Alternatively, TSC argues that the doctrine of issue preclusion prohibits Saimplice from raising any claims that might challenge the validity of her state foreclosure action. Federal courts apply state law when evaluating the preclusive effects of a prior state court judgment. See Allen v. McCurry, 449 U.S. 90, 96, 101 S.Ct. 411, 66 L.Ed.2d 308 (1980) ; Sartin v. Macik, 535 F.3d 284, 287 (4th Cir. 2008) ; In re Duncan, 448 F.3d 725, 728 (4th Cir. 2006) ; In re Ansari, 113 F.3d 17, 19 (4th Cir. 1997) ; cf. 28 U.S.C. § 1738. Thus, the court applies the North Carolina law of issue preclusion to the Wake County Superior Court's foreclosure order.

Under North Carolina law, issue preclusion bars suits where (1) the issues are the same as those involved in the prior action, (2) the issues were raised and actually litigated in the prior action, (3) the issues were material and relevant to the disposition of the prior action, and (4) the determination of those issues was necessary and essential to the judgment in the prior action. See State v. Summers, 351 N.C. 620, 623, 528 S.E.2d 17, 20 (2000) ; Beckwith v. Llewellyn, 326 N.C. 569, 574, 391 S.E.2d 189, 191 (1990) ;

*866King v. Grindstaff, 284 N.C. 348, 358, 200 S.E.2d 799, 806 (1973) ; Laschkewitsch v. Am. Nat'l Life Ins. Co., No. 5:15-CV-21-D, 2016 WL 4184422, at *2 (E.D.N.C. Aug. 5, 2016) (unpublished) (applying North Carolina law), aff'd, 724 F. App'x 283 (4th Cir. 2018) (per curiam) (unpublished). The party invoking issue preclusion bears the burden of showing that the doctrine applies. See Bluebird Corp. v. Aubin, 188 N.C. App. 671, 678, 657 S.E.2d 55, 62 (2008).

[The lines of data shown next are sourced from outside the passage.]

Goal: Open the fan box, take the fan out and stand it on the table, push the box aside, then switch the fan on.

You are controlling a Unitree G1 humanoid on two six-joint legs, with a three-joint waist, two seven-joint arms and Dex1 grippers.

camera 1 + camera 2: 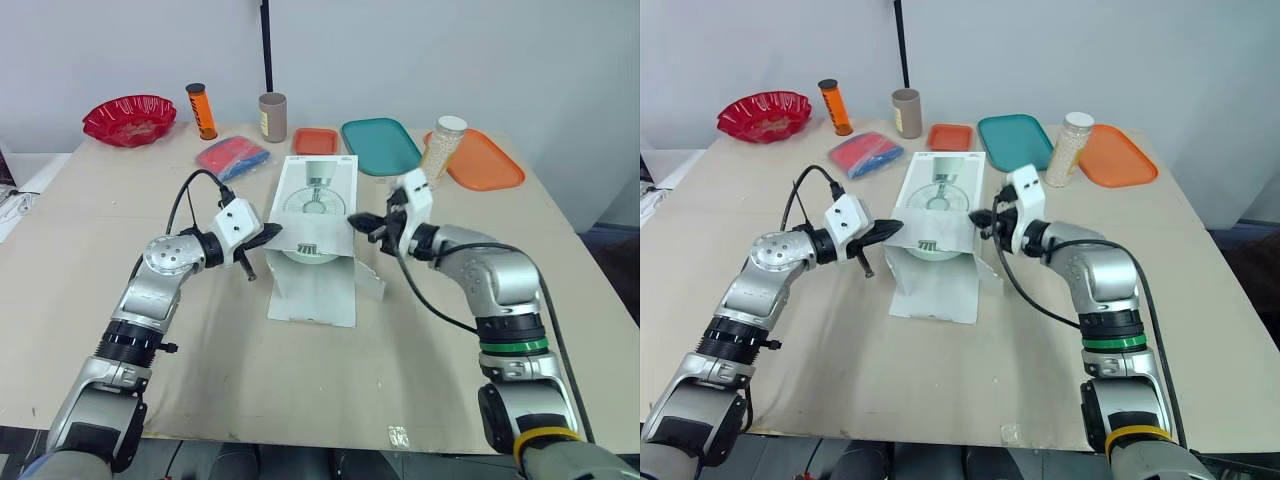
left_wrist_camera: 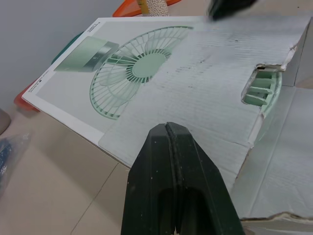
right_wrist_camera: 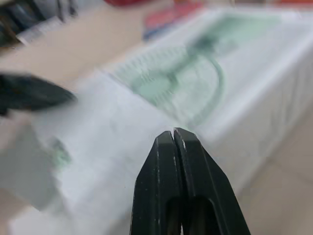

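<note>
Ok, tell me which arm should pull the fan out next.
Left, probably. The left hand sits at the box's open end, with the green fan showing just ahead in its wrist view. The right hand is by the box's right edge, aimed across the top. Both are shut.

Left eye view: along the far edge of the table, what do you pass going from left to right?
Red bowl → orange canister → brown cup → small orange tray → teal tray → jar of white grains.
</note>
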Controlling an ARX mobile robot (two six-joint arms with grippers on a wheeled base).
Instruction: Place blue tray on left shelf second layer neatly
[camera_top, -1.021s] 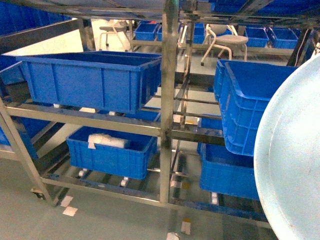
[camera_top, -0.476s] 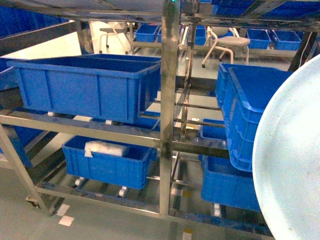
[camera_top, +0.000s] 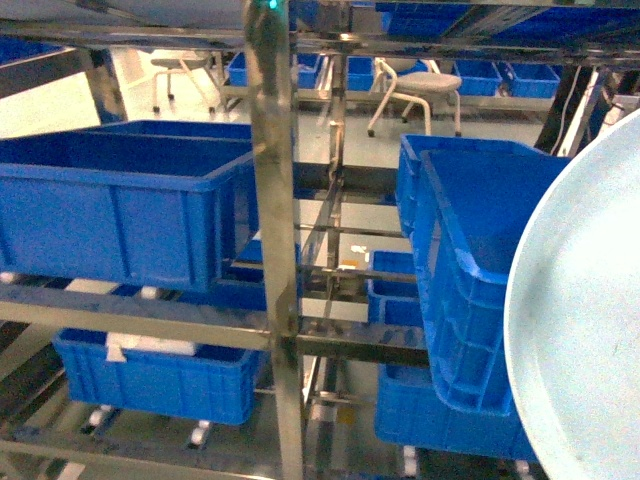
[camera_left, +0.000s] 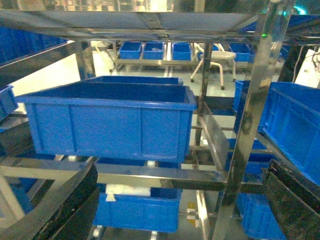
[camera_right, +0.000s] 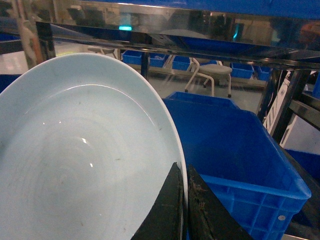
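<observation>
Since the earlier frame the head view has shifted: the steel post (camera_top: 272, 240) now stands left of centre and the crates loom larger. The blue tray (camera_top: 585, 320) fills the right edge, upright before a tilted crate (camera_top: 470, 290). In the left wrist view the left gripper (camera_left: 175, 210) shows 2 dark fingers spread wide, holding nothing. In the right wrist view the right gripper (camera_right: 184, 210) pinches the tray's rim, apparently fully closed. No writing is readable.
</observation>
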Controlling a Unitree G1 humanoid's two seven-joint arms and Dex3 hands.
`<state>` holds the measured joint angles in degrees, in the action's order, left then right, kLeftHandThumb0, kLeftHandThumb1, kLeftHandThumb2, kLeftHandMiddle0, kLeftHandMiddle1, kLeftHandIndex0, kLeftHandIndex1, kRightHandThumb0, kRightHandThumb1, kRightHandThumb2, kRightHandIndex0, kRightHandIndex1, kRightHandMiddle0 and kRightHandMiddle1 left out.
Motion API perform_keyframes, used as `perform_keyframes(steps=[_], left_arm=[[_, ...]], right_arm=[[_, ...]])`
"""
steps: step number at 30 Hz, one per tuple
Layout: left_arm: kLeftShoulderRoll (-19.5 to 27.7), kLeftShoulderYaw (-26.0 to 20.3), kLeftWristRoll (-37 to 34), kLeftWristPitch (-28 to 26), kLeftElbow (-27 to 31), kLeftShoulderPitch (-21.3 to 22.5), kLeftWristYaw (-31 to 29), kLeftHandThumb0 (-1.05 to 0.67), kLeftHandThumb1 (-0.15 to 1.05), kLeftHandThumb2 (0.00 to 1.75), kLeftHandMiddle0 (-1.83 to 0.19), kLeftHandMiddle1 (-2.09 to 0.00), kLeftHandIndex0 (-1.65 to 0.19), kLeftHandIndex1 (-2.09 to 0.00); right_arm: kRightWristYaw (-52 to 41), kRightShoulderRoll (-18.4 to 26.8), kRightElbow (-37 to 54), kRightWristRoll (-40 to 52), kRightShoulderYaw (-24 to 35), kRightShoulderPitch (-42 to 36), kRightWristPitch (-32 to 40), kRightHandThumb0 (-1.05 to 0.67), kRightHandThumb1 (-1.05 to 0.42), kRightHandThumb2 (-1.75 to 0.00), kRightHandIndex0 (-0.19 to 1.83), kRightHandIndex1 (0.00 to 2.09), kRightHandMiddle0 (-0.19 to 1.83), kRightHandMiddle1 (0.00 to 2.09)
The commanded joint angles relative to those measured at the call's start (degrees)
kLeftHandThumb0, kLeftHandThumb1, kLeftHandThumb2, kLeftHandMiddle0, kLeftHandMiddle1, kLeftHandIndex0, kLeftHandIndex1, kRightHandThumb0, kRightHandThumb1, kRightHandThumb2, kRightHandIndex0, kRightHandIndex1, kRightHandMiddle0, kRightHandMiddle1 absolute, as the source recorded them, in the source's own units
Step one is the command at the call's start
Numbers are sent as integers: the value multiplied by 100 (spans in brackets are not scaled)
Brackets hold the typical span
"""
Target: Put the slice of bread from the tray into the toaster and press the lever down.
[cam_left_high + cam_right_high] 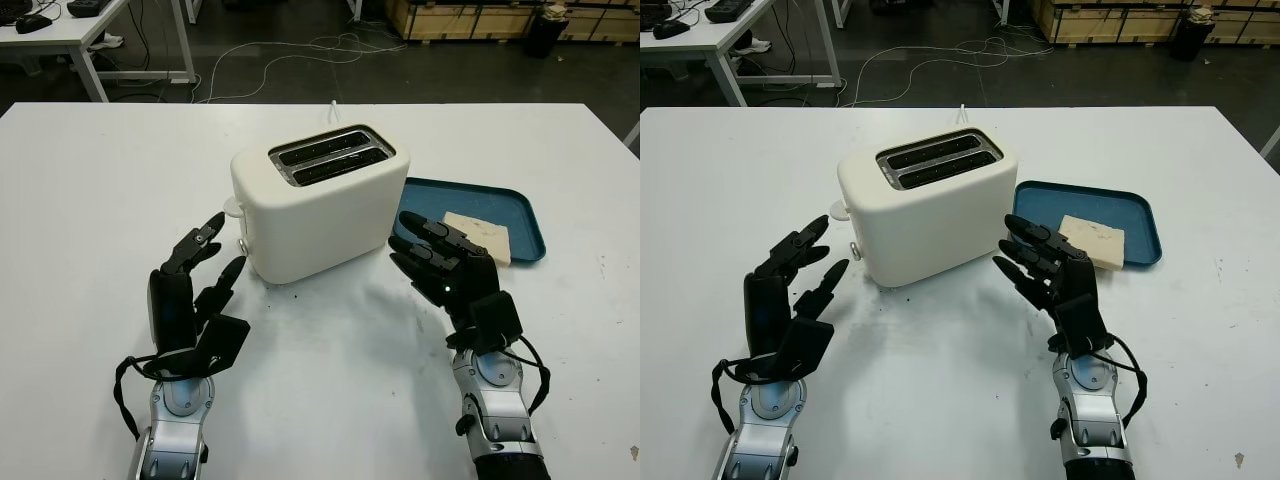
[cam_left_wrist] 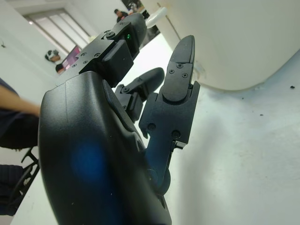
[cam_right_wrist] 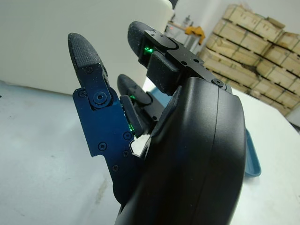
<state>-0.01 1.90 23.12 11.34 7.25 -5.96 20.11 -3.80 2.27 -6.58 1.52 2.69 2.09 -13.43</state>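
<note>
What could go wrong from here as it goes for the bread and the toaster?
The bread slice lies flat in the blue tray, so the open right hand beside it may push it around or tip the tray's rim rather than lift it. The toaster stands loose on the table; pressing its lever with the open left hand nearby could shove it.

Cream toaster mid-table, bread waiting on a blue tray beside it.

The toaster (image 1: 318, 203) stands upright on the white table, two long slots open on top and both empty, set at a slant. Its lever (image 1: 234, 208), a pale knob, sticks out of the end wall facing the robot's left. The blue tray (image 1: 512, 203) lies flat just beside the toaster's other end, and the slice of bread (image 1: 483, 235) lies flat in it near the front rim.
</note>
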Motion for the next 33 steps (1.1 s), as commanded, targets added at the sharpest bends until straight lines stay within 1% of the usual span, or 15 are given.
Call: perform_keyframes(steps=[1, 9, 13, 14, 16, 19, 22, 24, 27, 29, 33], left_arm=[[-8, 32, -18, 51, 43, 53, -13, -30, 92, 16, -49, -81, -71, -1], [40, 42, -63, 10, 69, 36, -142, -30, 92, 16, -48, -82, -72, -1], [53, 22, -103, 120, -3, 64, -123, -30, 92, 16, -48, -83, -72, -1], [61, 13, -103, 137, -26, 72, -108, -30, 92, 16, -48, -83, -72, -1], [72, 1, -114, 162, -51, 70, -100, -32, 92, 17, -48, -84, -72, -1], [71, -11, -107, 174, -75, 72, -66, -31, 92, 16, -48, -84, -73, -1], [72, -1, -71, 136, -33, 49, -65, -30, 92, 16, -48, -83, -73, -1], [67, 8, -64, 125, -22, 36, -69, -30, 92, 16, -48, -82, -72, -1], [63, 27, -44, 179, -67, 34, -39, -30, 92, 17, -49, -82, -72, -1], [79, 37, -15, 201, -90, 42, -23, -30, 92, 17, -49, -83, -72, -1], [62, 27, -71, 225, -85, 44, -50, -28, 92, 17, -49, -83, -72, -1]], right_arm=[[-2, 7, -29, 0, -2, 39, -193, -49, -79, 0, 92, 0, 86, 0], [-10, -37, 12, 35, -19, 1, -106, -48, -78, 0, 92, 0, 87, 0], [-100, 8, 76, 55, -40, -17, -160, -50, -79, 0, 91, 0, 86, 0], [-124, 42, 97, 36, -33, -34, -239, -50, -79, 0, 91, 0, 86, 0], [-82, 206, 59, -191, 20, -59, -712, -48, -79, 0, 90, 0, 83, 0], [538, 644, -114, -1116, 278, -50, -1650, -50, -80, 0, 89, 0, 81, 0], [1290, 1174, -136, -2172, 583, -64, -2070, -51, -82, -1, 83, 0, 75, 0], [1811, 1511, -199, -2876, 700, -72, -2042, -49, -82, -1, 79, 0, 73, 0], [2300, 1955, -491, -3582, 708, -55, -1713, -45, -79, 0, 72, 0, 68, 0], [2582, 2171, -688, -3975, 627, -47, -1536, -47, -79, 0, 69, 0, 66, 0], [3051, 2424, -971, -4556, 377, -8, -1171, -54, -79, 0, 62, 0, 60, 0]])
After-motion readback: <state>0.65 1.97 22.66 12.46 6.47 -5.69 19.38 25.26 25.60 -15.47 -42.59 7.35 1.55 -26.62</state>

Issue preclusion operates to prevent Saimplice's breach of contract claim because the June 7, 2018, proceeding in state court actually determined the issue of whether Saimplice had "shown" a "valid legal reason why foreclosure should not commence." Compl., Ex. A-3 [D.E. 1-3].6 Saimplice cannot relitigate the issue of whether she was in default on her mortgage in this court. Thus, Saimplice cannot pursue any claim concerning issues actually litigated and determined in the Wake County Superior Court's order. See, e.g., Wiggins v. Planet Home Lending. LLC, No. 5:14-CV-862-D, 2015 WL 3952332, at *2-3 (E.D.N.C. June 29, 2015) (unpublished).

IV.

In sum, the court GRANTS defendants' motions to dismiss [D.E. 11, 19], and the court DISMISSES the complaint without prejudice. The clerk shall close the case.

SO ORDERED. This 23rd day of January 2019.